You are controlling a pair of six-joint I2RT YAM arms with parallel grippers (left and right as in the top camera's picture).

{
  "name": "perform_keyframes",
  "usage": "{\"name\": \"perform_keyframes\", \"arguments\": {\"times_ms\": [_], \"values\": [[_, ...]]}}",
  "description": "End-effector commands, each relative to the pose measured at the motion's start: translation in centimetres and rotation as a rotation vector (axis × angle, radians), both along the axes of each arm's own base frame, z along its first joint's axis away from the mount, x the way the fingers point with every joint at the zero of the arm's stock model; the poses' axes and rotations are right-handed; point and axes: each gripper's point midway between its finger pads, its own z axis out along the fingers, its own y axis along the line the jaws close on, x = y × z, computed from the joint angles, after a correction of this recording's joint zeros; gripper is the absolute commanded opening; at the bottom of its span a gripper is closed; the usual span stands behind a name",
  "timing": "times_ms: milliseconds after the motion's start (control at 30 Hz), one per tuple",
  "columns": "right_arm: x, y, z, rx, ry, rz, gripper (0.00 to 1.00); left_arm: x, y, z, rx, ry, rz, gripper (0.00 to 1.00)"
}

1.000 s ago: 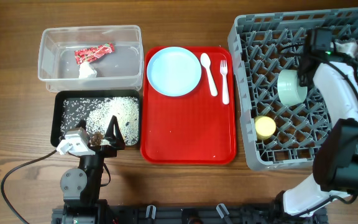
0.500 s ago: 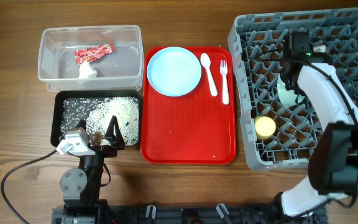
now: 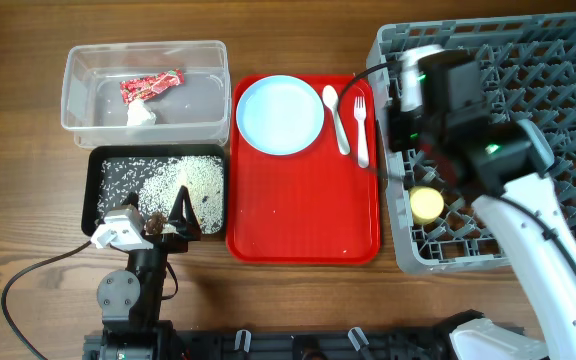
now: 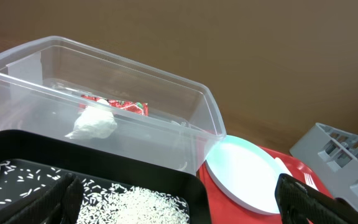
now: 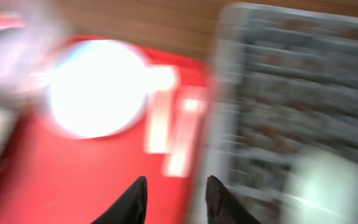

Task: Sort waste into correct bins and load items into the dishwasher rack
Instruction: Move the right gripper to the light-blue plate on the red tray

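Dishwasher rack (image 3: 568,60), the large square grey plastic crate of upright pegs, fills the worktop's right edge. Since 1 second ago the right arm (image 3: 488,150) has swung from the rack's far right side to its left rim, beside the flat red tray (image 3: 303,220). It now covers the mint green bowl, which showed plainly before. The small yellow cup (image 3: 427,204) sits unchanged among the pegs.

The right gripper (image 5: 176,196) shows 2 fingers a little apart with nothing between them (its view is smeared by motion).

On the red tray, mid-worktop, the pale blue round plate (image 3: 279,114), white plastic spoon (image 3: 336,118) and white plastic fork (image 3: 361,130) have not moved.

Toward the far left corner, the clear rectangular plastic tub (image 3: 73,120) holds the red printed snack wrapper (image 3: 151,85) and crumpled white tissue (image 3: 141,114). Just nearer, the black rectangular tray (image 3: 91,195) holds the white rice grains (image 3: 203,175). The left gripper (image 4: 179,186) rests at that tray's near edge, jaws wide and empty.
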Motion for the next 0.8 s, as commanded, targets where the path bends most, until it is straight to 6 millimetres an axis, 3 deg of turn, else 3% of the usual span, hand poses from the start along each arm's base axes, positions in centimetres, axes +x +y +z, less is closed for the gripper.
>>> {"name": "perform_keyframes", "arguments": {"times_ms": [0,133,333,467,567,767], "values": [[-2.9,8.6,-2.1,0.195,0.166,0.187,0.4,0.0,0.0,-0.3,0.001,0.009,-0.001,1.0],[-2.0,11.3,-5.5,0.201,0.243,0.146,0.49,0.0,0.0,-0.3,0.001,0.009,-0.001,1.0],[4.2,11.0,-11.4,0.292,0.306,-0.086,0.57,0.0,0.0,-0.3,0.001,0.009,-0.001,1.0],[7.7,10.3,-15.9,0.322,0.317,-0.195,0.53,0.0,0.0,-0.3,0.001,0.009,-0.001,1.0],[9.1,9.9,-19.7,0.32,0.341,-0.279,0.52,0.0,0.0,-0.3,0.001,0.009,-0.001,1.0],[9.0,10.2,-24.2,0.345,0.426,-0.366,0.52,0.0,0.0,-0.3,0.001,0.009,-0.001,1.0]]}}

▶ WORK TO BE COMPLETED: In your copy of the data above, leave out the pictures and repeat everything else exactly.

▶ SOLUTION TO THIS PROBLEM:
You are controlling a pair of six-joint I2RT YAM arms with parallel grippers (left and right as in the top camera's picture).

{
  "name": "perform_keyframes",
  "usage": "{\"name\": \"perform_keyframes\", \"arguments\": {\"times_ms\": [_], \"values\": [[_, ...]]}}",
  "description": "End-effector commands, each relative to the pose measured at the motion's start: translation in centimetres and rotation as a rotation vector (axis × angle, radians), both along the axes of each arm's own base frame, z along its first joint's axis away from the mount, x the way the fingers point with every joint at the zero of the arm's stock model; the poses' axes and rotations are right-handed; point and axes: each gripper's point midway between its finger pads, its own z axis out along the fingers, its own y axis along the line the jaws close on, x = y × z, computed from the joint angles, after a correction of this recording's joint zeros; gripper is the absolute commanded opening; at the bottom of its span a gripper is closed; the usual span stands behind a name",
  "timing": "times_ms: milliseconds after the motion's start (control at 30 Hz), one per tuple",
  "columns": "right_arm: x, y, z, rx, ry, rz, gripper (0.00 to 1.00); left_arm: x, y, z, rx, ry, rz, gripper (0.00 to 1.00)"
}

1.000 s ago: 
0.500 s ago: 
now: 
now: 
now: 

Task: Sort waste into correct bins and load items into the dishwasher rack
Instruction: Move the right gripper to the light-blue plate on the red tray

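Dishwasher rack (image 3: 568,60), the large square grey plastic crate of upright pegs, fills the worktop's right edge. Since 1 second ago the right arm (image 3: 488,150) has swung from the rack's far right side to its left rim, beside the flat red tray (image 3: 303,220). It now covers the mint green bowl, which showed plainly before. The small yellow cup (image 3: 427,204) sits unchanged among the pegs.

The right gripper (image 5: 176,196) shows 2 fingers a little apart with nothing between them (its view is smeared by motion).

On the red tray, mid-worktop, the pale blue round plate (image 3: 279,114), white plastic spoon (image 3: 336,118) and white plastic fork (image 3: 361,130) have not moved.

Toward the far left corner, the clear rectangular plastic tub (image 3: 73,120) holds the red printed snack wrapper (image 3: 151,85) and crumpled white tissue (image 3: 141,114). Just nearer, the black rectangular tray (image 3: 91,195) holds the white rice grains (image 3: 203,175). The left gripper (image 4: 179,186) rests at that tray's near edge, jaws wide and empty.
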Motion for the next 0.8 s, as commanded, targets where the path bends most, until it is straight to 6 millimetres an axis, 3 deg of turn, else 3% of the usual span, hand poses from the start along each arm's base axes, positions in centimetres, axes +x +y +z, less is closed for the gripper.
>>> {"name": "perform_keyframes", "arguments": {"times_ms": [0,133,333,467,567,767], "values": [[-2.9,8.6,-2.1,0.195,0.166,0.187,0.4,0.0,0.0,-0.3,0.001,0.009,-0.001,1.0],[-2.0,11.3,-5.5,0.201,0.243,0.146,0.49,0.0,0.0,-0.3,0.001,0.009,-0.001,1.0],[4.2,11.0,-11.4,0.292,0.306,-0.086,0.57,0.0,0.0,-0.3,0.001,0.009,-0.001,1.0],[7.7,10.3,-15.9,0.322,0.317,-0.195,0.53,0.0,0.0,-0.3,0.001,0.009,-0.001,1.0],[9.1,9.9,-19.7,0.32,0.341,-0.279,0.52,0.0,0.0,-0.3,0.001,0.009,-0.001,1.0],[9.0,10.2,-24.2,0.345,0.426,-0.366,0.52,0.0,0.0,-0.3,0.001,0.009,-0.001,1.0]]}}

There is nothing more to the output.